Nah, I don't think it's malicious.

The term has been muddled from the beginning. There wasn't a concept of "indies vs triple A" until Microsoft started offering digital-only games under servere restrictions for size and feature set. Because that made people assume that indie = small and because some design tropes became part of the common understanding of the term we ended up in a very weird middle ground.

Before that happened nobody really thought about indie vs triple A, it was mostly first party versus third party. Games were mostly gated by storage cost and performance rather than budget, so games from big studios and small studios mostly looked the same. You could definitely have used those terms in the PS1 era to compare massive stuff like Final Fantasy VII or Metal Gear to smaller shovelware, but back then that was just the difference between good games and bad games.

[-] Coelacanth@feddit.nu 5 points 1 week ago

Indie is kind of a fraught term in whatever genre it's used I feel like. It has too many connotations and too few clear definitions. How much big label backed mass produced "indie rock/pop" did we not get back in the early 00s music scene, for example. Same with gaming: see the whole Dave the Diver being nominated for best Indie Game despite being backed by NEXON debacle.

Baldur's Gate 3 is tricky because while Hasbro was involved it was still self-published by Larian. It doesn't feel right to me to call it an indie game, but... how exactly should we define them then? Is there a budget cutoff where a game is no longer allowed to be called an indie? If Sandfall uses their huge budget from the success of Expedition 33 to make a blockbuster sequel but stayed with Kepler as publisher would we refuse to call it an indie game?

[-] rc__buggy@sh.itjust.works 0 points 1 week ago* (last edited 1 week ago)

John Romero hasn't been relevant since Quake and arguably hasn't been any good since Hexen/Heretic. I'm not sure why we are subjected to his "hot takes" on an annual basis.

edit: oh, I think he's an asshole. I've met him, he was not fun.

[-] MudMan@fedia.io 4 points 1 week ago

Well, in this case I'd guess because his indie dev studio just got royally hosed by Microsoft, so he definitely has good reason to hot take the hell out of the relationship between major publishers and indie studios at the moment.

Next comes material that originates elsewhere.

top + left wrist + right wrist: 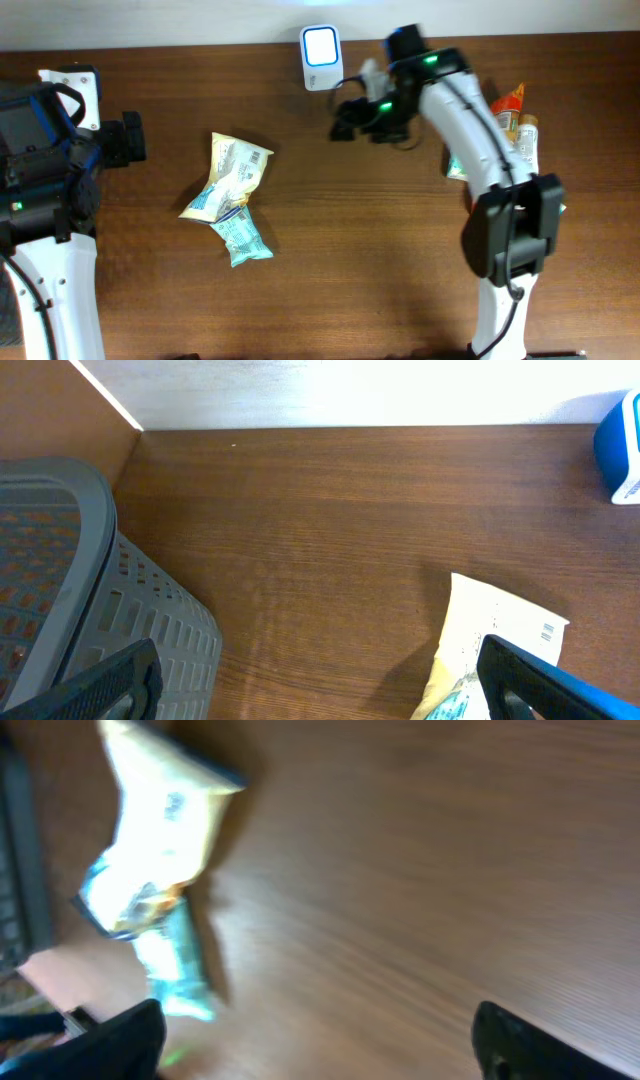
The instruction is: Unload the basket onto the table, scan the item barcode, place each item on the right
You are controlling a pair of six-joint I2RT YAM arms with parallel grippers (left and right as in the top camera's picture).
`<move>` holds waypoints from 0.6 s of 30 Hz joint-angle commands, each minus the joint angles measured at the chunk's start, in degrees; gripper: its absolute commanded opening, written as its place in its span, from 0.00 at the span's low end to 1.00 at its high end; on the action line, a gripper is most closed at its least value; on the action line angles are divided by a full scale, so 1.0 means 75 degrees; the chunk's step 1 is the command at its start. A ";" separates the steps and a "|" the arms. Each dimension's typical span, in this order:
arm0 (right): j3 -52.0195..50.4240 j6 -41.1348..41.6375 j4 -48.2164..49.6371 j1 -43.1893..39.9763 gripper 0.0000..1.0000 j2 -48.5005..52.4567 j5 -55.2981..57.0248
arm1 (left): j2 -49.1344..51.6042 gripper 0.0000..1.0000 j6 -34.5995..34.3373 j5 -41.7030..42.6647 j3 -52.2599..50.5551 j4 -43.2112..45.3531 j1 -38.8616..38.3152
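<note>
While the left gripper [138,140] and the right gripper [342,118] are both holding their jaws wide apart on nothing, the snack packet [235,172] is lying flat on the table [380,260] between them, to the near left of the scanner [320,45], its long axis running far to near.

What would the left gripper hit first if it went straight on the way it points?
Most likely the yellow snack packet ahead of the left gripper, though it might pass above it.
</note>
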 commanded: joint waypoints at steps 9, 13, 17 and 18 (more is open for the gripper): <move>-0.0090 0.2229 0.1667 0.3806 0.04 0.1189 0.0154 | -0.0006 0.99 0.0099 0.0087 0.0076 0.0012 0.0038; -0.0090 0.2366 0.1661 0.4100 0.04 0.1749 -0.0163 | -0.0006 0.99 0.0099 0.0087 0.0076 0.0012 0.0038; -0.0090 0.2422 0.1408 0.3990 0.04 0.2221 -0.0673 | -0.0006 0.99 0.0099 0.0085 0.0076 0.0012 0.0038; -0.0090 0.2410 0.1259 0.3937 0.04 0.2250 -0.0647 | -0.0006 0.99 0.0099 0.0087 0.0076 0.0012 0.0038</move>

[-] AnUnusualRelic@lemmy.world 1 points 1 week ago

A lot of nice people aren't especially fun. I'm not sure it's a great metric.

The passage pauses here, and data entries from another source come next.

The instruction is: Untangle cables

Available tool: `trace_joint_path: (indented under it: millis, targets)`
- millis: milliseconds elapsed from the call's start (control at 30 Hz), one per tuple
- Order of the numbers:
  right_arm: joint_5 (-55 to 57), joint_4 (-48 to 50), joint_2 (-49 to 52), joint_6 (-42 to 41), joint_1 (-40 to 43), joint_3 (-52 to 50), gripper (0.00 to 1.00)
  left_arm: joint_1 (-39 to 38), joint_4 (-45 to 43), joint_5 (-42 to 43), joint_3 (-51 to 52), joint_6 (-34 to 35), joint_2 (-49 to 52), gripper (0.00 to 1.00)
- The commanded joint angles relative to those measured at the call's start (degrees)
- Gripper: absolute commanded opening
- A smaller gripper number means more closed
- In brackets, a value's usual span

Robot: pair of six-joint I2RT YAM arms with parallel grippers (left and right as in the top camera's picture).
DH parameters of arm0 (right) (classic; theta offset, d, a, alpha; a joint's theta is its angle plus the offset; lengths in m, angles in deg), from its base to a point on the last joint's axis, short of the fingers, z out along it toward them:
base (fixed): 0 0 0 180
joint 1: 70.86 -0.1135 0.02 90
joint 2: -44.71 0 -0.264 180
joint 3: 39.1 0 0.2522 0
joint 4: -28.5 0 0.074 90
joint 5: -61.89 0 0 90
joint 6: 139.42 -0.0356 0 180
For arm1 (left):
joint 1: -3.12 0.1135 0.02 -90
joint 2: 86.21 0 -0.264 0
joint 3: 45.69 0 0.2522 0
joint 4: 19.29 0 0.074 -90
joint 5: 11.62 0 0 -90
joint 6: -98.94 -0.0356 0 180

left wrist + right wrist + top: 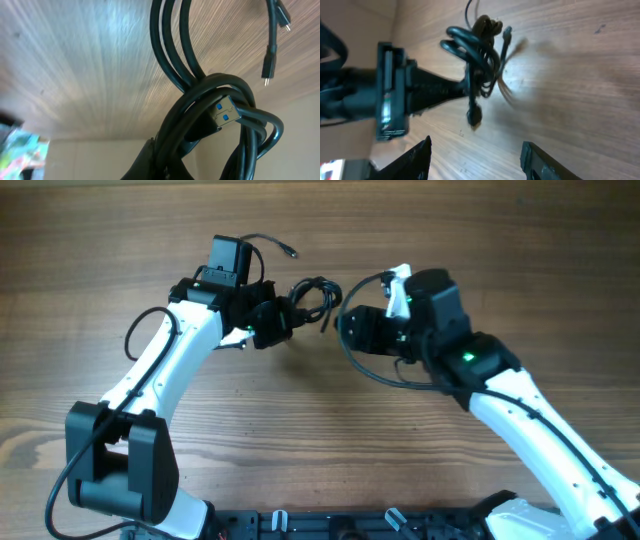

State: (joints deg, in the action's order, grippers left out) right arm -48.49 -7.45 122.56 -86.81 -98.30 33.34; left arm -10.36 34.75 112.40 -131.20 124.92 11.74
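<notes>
Cables hang limp and light from my left claw, pinched at the knot; my right claw, spread wide, should take the dangling plug.

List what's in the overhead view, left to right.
Left arm's base → left gripper → cables it grips → right gripper, open → right arm.

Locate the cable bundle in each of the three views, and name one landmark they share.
Overhead: the cable bundle sits upper centre, between the two arms.
Left wrist: it fills the centre and lower right, with a blue-tongued USB plug showing.
Right wrist: it is upper centre, at the tip of the left gripper.
Shared landmark: the wood-grain table lies behind it in every view.
</notes>
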Motion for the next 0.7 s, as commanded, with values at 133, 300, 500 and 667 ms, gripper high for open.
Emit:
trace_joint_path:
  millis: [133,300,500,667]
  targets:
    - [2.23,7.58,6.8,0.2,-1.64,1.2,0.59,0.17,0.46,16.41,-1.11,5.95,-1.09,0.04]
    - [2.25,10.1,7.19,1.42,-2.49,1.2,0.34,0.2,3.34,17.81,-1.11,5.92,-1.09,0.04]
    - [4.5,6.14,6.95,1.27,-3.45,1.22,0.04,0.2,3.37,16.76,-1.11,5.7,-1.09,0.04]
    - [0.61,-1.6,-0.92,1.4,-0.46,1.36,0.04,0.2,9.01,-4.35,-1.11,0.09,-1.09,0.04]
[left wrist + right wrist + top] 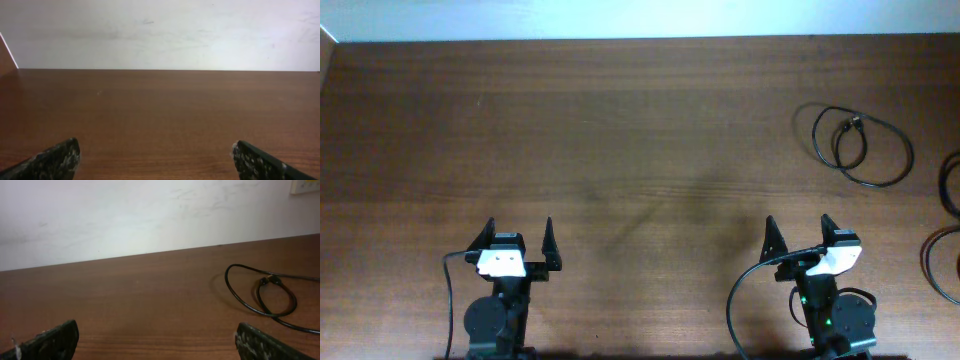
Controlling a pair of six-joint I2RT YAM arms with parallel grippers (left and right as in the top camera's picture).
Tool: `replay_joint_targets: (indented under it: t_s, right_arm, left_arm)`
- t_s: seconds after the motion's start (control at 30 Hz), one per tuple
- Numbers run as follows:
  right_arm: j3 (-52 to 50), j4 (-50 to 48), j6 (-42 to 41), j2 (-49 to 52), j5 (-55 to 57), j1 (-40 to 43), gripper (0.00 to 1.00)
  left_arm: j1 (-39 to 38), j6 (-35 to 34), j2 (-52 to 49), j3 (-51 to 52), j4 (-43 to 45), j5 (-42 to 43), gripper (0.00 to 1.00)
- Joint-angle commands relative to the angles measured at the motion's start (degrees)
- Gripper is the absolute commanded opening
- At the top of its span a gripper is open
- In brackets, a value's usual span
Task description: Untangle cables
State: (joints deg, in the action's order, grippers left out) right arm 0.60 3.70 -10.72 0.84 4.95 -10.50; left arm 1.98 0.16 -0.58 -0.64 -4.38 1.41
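A thin black cable [855, 150] lies in loose loops on the brown table at the far right, its plug near the loops' middle. It also shows in the right wrist view [270, 297], ahead and to the right. More black cable loops [948, 225] run off the right edge. My left gripper [515, 240] is open and empty near the front edge, left of centre. My right gripper [798, 238] is open and empty near the front edge, well short of the cable. In the left wrist view my left gripper [155, 157] has only bare table ahead.
The wooden table [620, 130] ends at a pale wall [160, 30] at the back. Each arm's own black lead [735, 300] hangs by its base at the front edge.
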Motion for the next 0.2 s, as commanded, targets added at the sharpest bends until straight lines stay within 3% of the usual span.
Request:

[-] rc__buggy@sh.itjust.works 1 points 1 week ago* (last edited 1 week ago)

Well, go meet him I guess.

I'm not sure if he's married to the same woman from 2001 but SHE was a lot of fun. Life of the party, always knows what to say. Just an all around great person to talk to.

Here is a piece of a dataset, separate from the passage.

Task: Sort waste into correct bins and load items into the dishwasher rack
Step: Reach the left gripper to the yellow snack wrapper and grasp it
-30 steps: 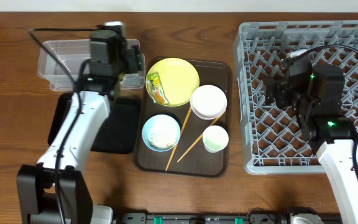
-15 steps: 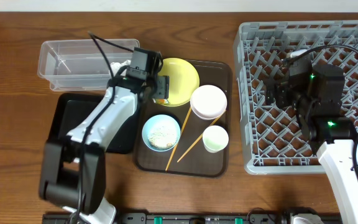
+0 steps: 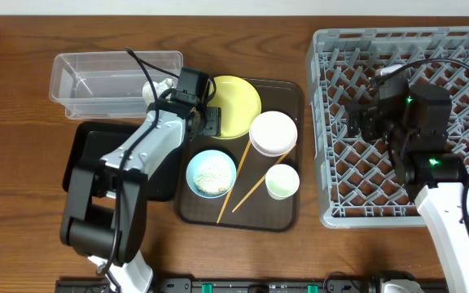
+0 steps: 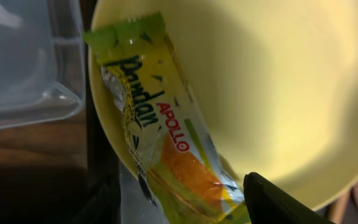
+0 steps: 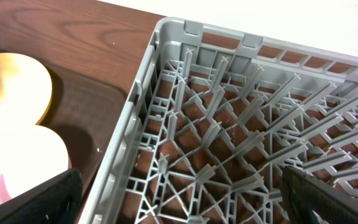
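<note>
Wooden table [image 3: 243, 252]: wrapper [image 4: 154, 143] across plate [image 4: 260, 93] rim

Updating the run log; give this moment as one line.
left pincer: above yellow-green-orange snack wrapper, grip unclear | wrapper: lying across rim of round yellow plate | right pincer: open, empty, over large grey plastic dishwasher rack

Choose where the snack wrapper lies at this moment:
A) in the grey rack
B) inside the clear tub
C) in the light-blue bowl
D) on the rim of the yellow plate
D: in the left wrist view the snack wrapper lies across the rim of the yellow plate, outside the clear tub next to it.
</note>
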`<state>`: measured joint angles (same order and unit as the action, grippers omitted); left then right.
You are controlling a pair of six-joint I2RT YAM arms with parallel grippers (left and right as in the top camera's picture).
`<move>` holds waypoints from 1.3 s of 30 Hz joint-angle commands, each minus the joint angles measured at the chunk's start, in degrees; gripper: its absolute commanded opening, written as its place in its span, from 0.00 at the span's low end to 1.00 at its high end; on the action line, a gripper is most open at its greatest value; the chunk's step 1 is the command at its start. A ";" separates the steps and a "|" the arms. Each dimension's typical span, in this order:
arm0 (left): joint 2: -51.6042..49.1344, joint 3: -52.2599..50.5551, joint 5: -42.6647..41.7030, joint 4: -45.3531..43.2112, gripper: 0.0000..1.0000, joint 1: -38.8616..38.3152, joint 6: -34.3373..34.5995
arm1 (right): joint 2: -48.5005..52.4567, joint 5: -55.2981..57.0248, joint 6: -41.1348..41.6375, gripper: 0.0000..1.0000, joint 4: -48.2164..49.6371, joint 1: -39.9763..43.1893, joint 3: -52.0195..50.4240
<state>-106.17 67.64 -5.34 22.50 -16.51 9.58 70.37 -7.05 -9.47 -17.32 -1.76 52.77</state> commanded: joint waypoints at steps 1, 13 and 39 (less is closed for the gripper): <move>-1.77 0.31 1.09 -0.15 0.66 -0.02 0.81 | -0.28 -0.04 0.83 0.99 -0.07 0.31 1.18; -1.86 0.31 1.07 -2.40 0.47 -0.02 0.81 | -0.28 -0.04 0.83 0.99 -0.09 0.31 1.18; -4.44 0.09 1.07 -4.55 0.37 -0.02 0.81 | -0.28 -0.04 0.83 0.99 -0.09 0.31 1.18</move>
<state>-110.19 67.64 -5.15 18.81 -16.56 10.50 70.37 -7.05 -9.47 -17.34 -1.76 52.77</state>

[-] drspod@lemmy.ml 2 points 6 days ago
[-] rc__buggy@sh.itjust.works 1 points 6 days ago* (last edited 6 days ago)

Yeah, her. My ex wife and her really hit it off and we all had a great time at the party. The elite of id were standoffish, but it was quakecon and a meet and greet, so they were probably tired and over it. Carmack was cool though, and there were two guys I was vibing with, I don't remember their names

I think Romero had already left id at that point but since they all came up together he was still welcome at social events.